» Records from a dataset:

# # # # # # #

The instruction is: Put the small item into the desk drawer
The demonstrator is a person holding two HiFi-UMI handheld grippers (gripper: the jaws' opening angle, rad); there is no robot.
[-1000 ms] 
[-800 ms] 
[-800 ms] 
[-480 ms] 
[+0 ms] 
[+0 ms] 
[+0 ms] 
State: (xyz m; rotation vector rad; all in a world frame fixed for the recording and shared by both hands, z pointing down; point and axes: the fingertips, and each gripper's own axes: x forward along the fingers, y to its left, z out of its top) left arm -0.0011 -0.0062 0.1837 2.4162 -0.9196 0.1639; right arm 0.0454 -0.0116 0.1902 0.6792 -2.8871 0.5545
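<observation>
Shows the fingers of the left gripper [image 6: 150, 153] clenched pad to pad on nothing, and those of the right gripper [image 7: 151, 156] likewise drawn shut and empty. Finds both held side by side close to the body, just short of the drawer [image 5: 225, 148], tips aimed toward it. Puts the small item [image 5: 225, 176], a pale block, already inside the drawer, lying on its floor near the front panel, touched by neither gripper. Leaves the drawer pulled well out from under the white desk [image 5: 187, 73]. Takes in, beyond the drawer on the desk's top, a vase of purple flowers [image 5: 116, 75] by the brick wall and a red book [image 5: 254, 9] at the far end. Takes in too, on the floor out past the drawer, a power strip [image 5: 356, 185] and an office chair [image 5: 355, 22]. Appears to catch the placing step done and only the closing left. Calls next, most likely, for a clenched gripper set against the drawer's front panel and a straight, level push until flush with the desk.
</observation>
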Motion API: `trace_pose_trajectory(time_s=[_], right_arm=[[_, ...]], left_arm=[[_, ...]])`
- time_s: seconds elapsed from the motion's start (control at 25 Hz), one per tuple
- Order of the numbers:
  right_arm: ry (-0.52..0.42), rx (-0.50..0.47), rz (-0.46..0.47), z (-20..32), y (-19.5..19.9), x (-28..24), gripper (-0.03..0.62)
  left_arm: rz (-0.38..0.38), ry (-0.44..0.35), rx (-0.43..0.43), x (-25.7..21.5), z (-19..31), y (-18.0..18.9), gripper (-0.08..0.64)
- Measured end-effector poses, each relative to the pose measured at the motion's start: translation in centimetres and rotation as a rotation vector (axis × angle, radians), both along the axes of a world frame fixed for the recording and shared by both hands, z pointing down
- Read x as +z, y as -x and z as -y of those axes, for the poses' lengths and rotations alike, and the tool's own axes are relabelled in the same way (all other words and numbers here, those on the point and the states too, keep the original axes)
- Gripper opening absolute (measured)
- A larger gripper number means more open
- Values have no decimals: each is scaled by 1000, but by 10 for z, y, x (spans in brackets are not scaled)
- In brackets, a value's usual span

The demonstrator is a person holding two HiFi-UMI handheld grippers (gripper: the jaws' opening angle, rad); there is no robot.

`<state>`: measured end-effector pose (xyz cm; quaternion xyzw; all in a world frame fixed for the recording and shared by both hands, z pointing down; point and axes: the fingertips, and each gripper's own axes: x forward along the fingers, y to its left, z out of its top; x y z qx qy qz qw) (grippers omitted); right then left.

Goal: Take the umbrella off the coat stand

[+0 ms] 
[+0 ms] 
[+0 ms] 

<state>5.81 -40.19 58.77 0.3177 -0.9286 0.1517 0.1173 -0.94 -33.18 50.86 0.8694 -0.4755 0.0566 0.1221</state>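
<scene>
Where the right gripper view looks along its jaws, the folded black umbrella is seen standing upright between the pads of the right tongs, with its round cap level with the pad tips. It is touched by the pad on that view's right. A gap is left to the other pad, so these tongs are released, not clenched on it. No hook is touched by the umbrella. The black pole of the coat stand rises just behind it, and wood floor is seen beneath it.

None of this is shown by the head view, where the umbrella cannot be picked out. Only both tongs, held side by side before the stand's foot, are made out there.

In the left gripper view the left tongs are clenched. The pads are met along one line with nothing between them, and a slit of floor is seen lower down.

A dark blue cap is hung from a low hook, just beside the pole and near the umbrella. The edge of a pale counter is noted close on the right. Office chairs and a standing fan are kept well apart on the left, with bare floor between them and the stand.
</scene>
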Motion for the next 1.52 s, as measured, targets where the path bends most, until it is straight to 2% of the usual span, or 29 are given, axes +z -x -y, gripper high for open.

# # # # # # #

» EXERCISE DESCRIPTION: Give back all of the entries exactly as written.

» SOLVED PROBLEM:
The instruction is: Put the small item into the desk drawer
The demonstrator is a person holding two HiFi-UMI handheld grippers (gripper: the jaws' opening angle, rad); there is no robot.
[-1000 ms] 
[-800 ms] 
[-800 ms] 
[-480 ms] 
[+0 ms] 
[+0 ms] 
[+0 ms] 
State: (xyz m; rotation vector rad; all in a world frame fixed for the recording and shared by both hands, z pointing down; point and axes: the fingertips, and each gripper's own axes: x forward along the fingers, y to its left, z out of its top) left arm -0.0011 -0.0062 0.1837 2.4162 -0.9196 0.1639; right arm 0.0454 -0.0116 0.1902 0.6792 -2.8871 0.5545
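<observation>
Shows the fingers of the left gripper [image 6: 150, 153] clenched pad to pad on nothing, and those of the right gripper [image 7: 151, 156] likewise drawn shut and empty. Finds both held side by side close to the body, just short of the drawer [image 5: 225, 148], tips aimed toward it. Puts the small item [image 5: 225, 176], a pale block, already inside the drawer, lying on its floor near the front panel, touched by neither gripper. Leaves the drawer pulled well out from under the white desk [image 5: 187, 73]. Takes in, beyond the drawer on the desk's top, a vase of purple flowers [image 5: 116, 75] by the brick wall and a red book [image 5: 254, 9] at the far end. Takes in too, on the floor out past the drawer, a power strip [image 5: 356, 185] and an office chair [image 5: 355, 22]. Appears to catch the placing step done and only the closing left. Calls next, most likely, for a clenched gripper set against the drawer's front panel and a straight, level push until flush with the desk.
</observation>
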Motion API: `trace_pose_trajectory(time_s=[_], right_arm=[[_, ...]], left_arm=[[_, ...]])`
- time_s: seconds elapsed from the motion's start (control at 25 Hz), one per tuple
- Order of the numbers:
  right_arm: ry (-0.52..0.42), rx (-0.50..0.47), rz (-0.46..0.47), z (-20..32), y (-19.5..19.9), x (-28..24), gripper (-0.03..0.62)
  left_arm: rz (-0.38..0.38), ry (-0.44..0.35), rx (-0.43..0.43), x (-25.7..21.5), z (-19..31), y (-18.0..18.9), gripper (-0.08..0.64)
- Measured end-effector poses, each relative to the pose measured at the motion's start: translation in centimetres and rotation as a rotation vector (axis × angle, radians), both along the axes of a world frame fixed for the recording and shared by both hands, z pointing down
- Read x as +z, y as -x and z as -y of those axes, for the poses' lengths and rotations alike, and the tool's own axes are relabelled in the same way (all other words and numbers here, those on the point and the states too, keep the original axes)
- Gripper opening absolute (measured)
- A larger gripper number means more open
- Values have no decimals: each is scaled by 1000, but by 10 for z, y, x (spans in brackets are not scaled)
- In brackets, a value's usual span

The demonstrator is a person holding two HiFi-UMI handheld grippers (gripper: the jaws' opening angle, rad); there is no robot.

`<state>`: measured end-effector pose (xyz cm; quaternion xyzw; all in a world frame fixed for the recording and shared by both hands, z pointing down; point and axes: the fingertips, and each gripper's own axes: x forward along the fingers, y to its left, z out of its top; x y z qx qy qz qw) (grippers omitted); right then left.

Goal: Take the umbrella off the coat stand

[+0 ms] 
[+0 ms] 
[+0 ms] 

<state>5.81 -40.19 58.77 0.3177 -0.9286 0.1517 0.1173 -0.94 -33.18 50.86 0.8694 -0.4755 0.0566 0.1221</state>
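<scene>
Where the right gripper view looks along its jaws, the folded black umbrella is seen standing upright between the pads of the right tongs, with its round cap level with the pad tips. It is touched by the pad on that view's right. A gap is left to the other pad, so these tongs are released, not clenched on it. No hook is touched by the umbrella. The black pole of the coat stand rises just behind it, and wood floor is seen beneath it.

None of this is shown by the head view, where the umbrella cannot be picked out. Only both tongs, held side by side before the stand's foot, are made out there.

In the left gripper view the left tongs are clenched. The pads are met along one line with nothing between them, and a slit of floor is seen lower down.

A dark blue cap is hung from a low hook, just beside the pole and near the umbrella. The edge of a pale counter is noted close on the right. Office chairs and a standing fan are kept well apart on the left, with bare floor between them and the stand.
</scene>
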Motion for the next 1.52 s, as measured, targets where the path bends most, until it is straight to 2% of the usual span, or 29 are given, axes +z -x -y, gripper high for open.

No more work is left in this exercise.